**What the task asks:** Search the material below for the string "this" and copy each line where it appears.

**Given data:**
──────────────────────────────
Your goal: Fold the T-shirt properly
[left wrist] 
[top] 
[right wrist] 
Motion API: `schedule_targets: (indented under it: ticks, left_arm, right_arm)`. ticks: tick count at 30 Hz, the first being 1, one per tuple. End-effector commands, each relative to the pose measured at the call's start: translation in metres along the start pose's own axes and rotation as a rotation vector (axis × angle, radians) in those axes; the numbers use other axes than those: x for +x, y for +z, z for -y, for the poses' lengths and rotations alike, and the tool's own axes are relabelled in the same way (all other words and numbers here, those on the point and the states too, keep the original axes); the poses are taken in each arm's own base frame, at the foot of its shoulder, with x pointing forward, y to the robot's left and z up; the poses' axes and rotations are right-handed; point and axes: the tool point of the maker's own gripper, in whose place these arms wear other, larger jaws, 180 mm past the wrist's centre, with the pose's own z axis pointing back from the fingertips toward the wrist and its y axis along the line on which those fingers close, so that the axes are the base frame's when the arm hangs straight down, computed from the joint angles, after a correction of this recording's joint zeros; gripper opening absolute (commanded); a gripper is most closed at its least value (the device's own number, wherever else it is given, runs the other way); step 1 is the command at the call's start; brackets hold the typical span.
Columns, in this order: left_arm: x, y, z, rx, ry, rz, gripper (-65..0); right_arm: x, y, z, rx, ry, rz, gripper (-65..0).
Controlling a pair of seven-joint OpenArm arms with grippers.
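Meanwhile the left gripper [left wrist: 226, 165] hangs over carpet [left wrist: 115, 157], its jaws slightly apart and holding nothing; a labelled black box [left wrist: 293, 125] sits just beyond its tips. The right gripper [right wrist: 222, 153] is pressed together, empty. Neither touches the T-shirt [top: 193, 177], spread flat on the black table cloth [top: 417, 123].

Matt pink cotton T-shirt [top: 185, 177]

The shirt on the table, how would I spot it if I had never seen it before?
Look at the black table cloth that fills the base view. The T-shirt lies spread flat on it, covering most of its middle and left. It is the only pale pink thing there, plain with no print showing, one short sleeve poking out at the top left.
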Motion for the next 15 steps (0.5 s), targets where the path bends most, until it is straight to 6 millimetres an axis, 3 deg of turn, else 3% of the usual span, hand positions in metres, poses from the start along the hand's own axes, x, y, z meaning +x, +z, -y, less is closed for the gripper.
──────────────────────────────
**Response below:**
Motion API: `schedule_targets: (indented under it: ticks, left_arm, right_arm)`. ticks: tick count at 30 Hz, the first being 1, one per tuple. End-effector commands, each relative to the pose measured at the call's start: translation in metres along the start pose's own axes and rotation as a rotation vector (axis × angle, radians) in those axes; the numbers use other axes than those: x for +x, y for +z, z for -y, for the poses' lengths and rotations alike, and the tool's own axes are relabelled in the same way (all other words and numbers here, those on the point and the states too, keep the original axes); the poses are taken in each arm's own base frame, at the foot of its shoulder, with x pointing forward, y to the robot's left and z up; the poses' axes and rotations are right-handed; point and axes: the tool point of the maker's own gripper, in whose place these arms wear other, larger jaws, 180 mm past the wrist's centre, with the pose's own z axis pointing back from the fingertips toward the wrist and its y axis along the line on which those fingers close, so that the axes are the base frame's when the arm hangs straight down, computed from the joint angles, after a correction of this recording's joint zeros; gripper opening absolute (commanded); a gripper is most closed at its least value (the device's own number, wherever else it is given, runs the other way); step 1 is the command at the call's start; brackets hold the typical span.
Columns, in this order: left_arm: x, y, z, rx, ry, rz, gripper (-65..0); right_arm: x, y, z, rx, ry, rz, gripper (-65..0).

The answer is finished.